In Kaggle Datasets' inaugural [Data Science for Good][2] challenge, Kiva is inviting the Kaggle community to help them build more localized models to estimate the poverty levels of residents in the regions where Kiva has active loans. Unlike traditional machine learning competitions with rigid evaluation criteria, participants will develop their own creative approaches to addressing the objective. Instead of making a prediction file as in a supervised machine learning problem, submissions in this challenge will take the form of Python and/or R data analyses using Kernels, Kaggle's hosted Jupyter Notebooks-based workbench.
Kiva has provided a dataset of loans issued over the last two years, and participants are invited to use this data as well as source external public datasets to help Kiva build models for assessing borrower welfare levels. Participants will write kernels on this dataset to submit as solutions to this objective and five winners will be selected by Kiva judges at the close of the event. In addition, awards will be made to encourage public code and data sharing.
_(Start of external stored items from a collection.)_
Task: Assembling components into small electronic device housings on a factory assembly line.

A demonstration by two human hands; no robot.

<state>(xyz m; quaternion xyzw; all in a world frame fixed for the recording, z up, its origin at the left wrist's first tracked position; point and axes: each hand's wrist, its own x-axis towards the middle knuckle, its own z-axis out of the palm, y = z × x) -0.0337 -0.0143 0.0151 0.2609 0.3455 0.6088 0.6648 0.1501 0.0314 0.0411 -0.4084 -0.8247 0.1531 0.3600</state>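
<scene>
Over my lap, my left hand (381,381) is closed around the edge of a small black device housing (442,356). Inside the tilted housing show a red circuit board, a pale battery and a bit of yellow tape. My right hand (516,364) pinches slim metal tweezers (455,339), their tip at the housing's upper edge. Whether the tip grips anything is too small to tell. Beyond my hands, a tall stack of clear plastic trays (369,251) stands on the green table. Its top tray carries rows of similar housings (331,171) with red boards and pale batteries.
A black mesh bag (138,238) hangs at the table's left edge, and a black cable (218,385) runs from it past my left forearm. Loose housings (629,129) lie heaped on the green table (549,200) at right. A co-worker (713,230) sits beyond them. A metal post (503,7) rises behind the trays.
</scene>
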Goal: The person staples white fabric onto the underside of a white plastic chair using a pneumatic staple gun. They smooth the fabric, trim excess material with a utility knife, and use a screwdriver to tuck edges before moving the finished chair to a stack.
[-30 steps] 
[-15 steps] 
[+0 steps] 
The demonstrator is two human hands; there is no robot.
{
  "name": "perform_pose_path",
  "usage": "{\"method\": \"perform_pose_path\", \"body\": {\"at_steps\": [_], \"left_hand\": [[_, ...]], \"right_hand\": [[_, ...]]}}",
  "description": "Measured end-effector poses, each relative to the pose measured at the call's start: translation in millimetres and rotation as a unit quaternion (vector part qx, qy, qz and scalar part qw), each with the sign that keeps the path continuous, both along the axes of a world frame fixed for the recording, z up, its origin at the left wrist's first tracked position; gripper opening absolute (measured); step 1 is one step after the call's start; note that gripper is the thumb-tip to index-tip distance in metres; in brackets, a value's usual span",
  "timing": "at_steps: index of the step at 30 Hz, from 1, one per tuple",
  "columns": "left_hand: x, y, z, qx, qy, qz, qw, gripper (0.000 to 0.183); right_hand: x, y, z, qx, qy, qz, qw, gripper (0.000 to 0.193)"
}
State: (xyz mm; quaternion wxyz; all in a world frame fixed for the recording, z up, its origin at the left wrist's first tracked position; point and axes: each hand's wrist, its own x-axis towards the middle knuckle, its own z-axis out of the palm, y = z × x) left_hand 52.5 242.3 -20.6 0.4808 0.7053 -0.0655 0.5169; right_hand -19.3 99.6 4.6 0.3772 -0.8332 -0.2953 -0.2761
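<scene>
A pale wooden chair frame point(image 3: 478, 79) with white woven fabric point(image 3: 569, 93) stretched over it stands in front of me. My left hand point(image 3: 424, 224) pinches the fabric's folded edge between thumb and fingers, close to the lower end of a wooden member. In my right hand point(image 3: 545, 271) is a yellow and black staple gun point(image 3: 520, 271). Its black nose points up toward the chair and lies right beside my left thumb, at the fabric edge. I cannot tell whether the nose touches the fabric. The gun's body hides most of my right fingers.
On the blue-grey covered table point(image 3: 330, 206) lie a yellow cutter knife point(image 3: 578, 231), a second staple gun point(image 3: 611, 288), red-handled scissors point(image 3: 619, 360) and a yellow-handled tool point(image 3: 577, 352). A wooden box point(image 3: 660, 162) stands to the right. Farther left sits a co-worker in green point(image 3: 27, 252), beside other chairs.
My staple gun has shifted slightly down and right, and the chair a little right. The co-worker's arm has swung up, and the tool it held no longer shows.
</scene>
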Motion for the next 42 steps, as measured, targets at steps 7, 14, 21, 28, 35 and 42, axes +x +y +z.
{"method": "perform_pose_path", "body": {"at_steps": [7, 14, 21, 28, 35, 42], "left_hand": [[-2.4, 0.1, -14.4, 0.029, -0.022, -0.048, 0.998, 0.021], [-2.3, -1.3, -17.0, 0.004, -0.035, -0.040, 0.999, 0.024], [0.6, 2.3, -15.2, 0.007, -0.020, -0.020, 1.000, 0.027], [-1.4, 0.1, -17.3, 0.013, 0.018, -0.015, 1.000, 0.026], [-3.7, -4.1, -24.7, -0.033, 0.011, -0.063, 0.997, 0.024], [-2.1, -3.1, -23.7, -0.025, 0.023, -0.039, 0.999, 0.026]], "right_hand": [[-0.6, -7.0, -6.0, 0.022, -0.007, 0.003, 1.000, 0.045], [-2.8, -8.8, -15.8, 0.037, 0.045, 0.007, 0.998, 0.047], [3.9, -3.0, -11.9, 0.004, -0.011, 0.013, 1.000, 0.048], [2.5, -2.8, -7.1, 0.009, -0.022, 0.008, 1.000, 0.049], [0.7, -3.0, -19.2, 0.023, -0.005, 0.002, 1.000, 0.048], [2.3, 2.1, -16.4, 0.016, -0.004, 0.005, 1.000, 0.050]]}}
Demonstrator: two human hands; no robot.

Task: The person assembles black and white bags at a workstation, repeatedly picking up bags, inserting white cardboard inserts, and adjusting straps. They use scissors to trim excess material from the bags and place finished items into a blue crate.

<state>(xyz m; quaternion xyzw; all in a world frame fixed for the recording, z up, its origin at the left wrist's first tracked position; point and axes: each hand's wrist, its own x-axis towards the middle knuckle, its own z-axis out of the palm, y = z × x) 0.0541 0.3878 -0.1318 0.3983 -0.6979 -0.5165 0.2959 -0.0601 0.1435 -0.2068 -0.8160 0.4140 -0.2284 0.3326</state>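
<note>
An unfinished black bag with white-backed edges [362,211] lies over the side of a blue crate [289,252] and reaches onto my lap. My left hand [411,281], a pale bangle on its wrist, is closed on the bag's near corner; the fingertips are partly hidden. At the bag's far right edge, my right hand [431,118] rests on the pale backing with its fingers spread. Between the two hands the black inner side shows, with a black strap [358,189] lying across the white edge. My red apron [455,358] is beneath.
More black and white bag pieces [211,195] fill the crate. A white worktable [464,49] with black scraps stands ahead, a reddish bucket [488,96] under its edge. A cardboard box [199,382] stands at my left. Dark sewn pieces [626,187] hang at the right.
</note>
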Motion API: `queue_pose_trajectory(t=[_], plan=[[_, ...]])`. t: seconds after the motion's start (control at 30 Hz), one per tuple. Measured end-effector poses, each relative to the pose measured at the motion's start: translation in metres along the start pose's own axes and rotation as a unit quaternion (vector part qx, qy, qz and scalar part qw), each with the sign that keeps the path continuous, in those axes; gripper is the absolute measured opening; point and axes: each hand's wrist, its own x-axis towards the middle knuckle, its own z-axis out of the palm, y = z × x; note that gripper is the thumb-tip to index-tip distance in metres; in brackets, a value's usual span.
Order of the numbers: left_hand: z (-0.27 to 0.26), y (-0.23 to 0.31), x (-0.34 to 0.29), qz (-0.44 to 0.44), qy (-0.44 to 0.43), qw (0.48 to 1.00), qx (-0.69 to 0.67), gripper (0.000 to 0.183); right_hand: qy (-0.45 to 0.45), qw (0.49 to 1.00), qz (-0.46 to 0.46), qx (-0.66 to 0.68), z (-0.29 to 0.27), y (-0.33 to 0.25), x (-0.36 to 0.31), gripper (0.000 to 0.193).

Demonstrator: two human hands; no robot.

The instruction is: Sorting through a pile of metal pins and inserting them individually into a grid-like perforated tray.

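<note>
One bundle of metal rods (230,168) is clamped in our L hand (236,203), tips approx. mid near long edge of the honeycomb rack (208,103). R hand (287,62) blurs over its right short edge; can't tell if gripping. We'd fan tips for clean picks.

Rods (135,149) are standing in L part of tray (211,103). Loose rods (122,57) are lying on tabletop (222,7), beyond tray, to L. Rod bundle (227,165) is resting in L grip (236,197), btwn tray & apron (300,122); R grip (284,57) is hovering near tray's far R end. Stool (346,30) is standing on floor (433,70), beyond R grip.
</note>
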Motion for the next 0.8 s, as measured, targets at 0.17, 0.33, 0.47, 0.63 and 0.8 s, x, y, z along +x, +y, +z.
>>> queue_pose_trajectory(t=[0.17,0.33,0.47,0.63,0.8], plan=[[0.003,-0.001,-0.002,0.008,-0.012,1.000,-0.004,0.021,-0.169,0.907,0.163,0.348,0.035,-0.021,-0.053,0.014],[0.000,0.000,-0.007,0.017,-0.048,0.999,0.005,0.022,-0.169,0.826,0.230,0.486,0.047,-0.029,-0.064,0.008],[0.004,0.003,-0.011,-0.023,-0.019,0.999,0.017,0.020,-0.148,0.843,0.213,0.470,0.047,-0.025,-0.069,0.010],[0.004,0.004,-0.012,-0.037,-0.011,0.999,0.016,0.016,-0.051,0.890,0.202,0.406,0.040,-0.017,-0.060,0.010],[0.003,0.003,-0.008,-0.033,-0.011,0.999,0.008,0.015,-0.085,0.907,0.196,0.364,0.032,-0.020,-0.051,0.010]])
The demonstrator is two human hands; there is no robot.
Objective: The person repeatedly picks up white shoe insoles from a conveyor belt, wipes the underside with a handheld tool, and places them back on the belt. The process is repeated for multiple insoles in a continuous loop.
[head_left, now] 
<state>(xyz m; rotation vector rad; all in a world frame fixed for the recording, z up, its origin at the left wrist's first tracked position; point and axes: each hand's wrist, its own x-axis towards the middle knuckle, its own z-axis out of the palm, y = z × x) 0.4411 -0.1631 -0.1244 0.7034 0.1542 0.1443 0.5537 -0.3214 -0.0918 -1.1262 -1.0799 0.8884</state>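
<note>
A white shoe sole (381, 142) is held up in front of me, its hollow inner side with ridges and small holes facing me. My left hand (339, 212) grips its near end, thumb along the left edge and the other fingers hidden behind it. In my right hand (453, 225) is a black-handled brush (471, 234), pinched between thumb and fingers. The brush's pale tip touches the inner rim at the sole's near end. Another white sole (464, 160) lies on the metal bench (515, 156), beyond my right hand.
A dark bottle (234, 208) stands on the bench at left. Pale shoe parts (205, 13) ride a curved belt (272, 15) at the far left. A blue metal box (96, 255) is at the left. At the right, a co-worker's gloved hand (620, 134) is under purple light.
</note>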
With a stronger understanding of their borrowers and their poverty levels, Kiva will be able to better assess and maximize the impact of their work.
The sections that follow describe in more detail how to participate, win, and use available resources to make a contribution towards helping Kiva better understand and help entrepreneurs around the world.
---
## Problem Statement
For the locations in which Kiva has active loans, your objective is to pair Kiva's data with additional data sources to estimate the welfare level of borrowers in specific regions, based on shared economic and demographic characteristics.
A good solution would connect the features of each loan or product to one of several poverty mapping datasets, which indicate the average level of welfare in a region on as granular a level as possible. Many datasets indicate the poverty rate in a given area, with varying levels of granularity. Kiva would like to be able to disaggregate these regional averages by gender, sector, or borrowing behavior in order to estimate a Kiva borrower’s level of welfare using all of the relevant information about them. Strong submissions will attempt to map vaguely described locations to more accurate geocodes.
Kernels submitted will be evaluated based on the following criteria:
**1. Localization** - How well does a submission account for highly localized borrower situations? Leveraging a variety of external datasets and successfully building them into a single submission will be crucial.
**2. Execution** - Submissions should be efficiently built and clearly explained so that Kiva’s team can readily employ them in their impact calculations.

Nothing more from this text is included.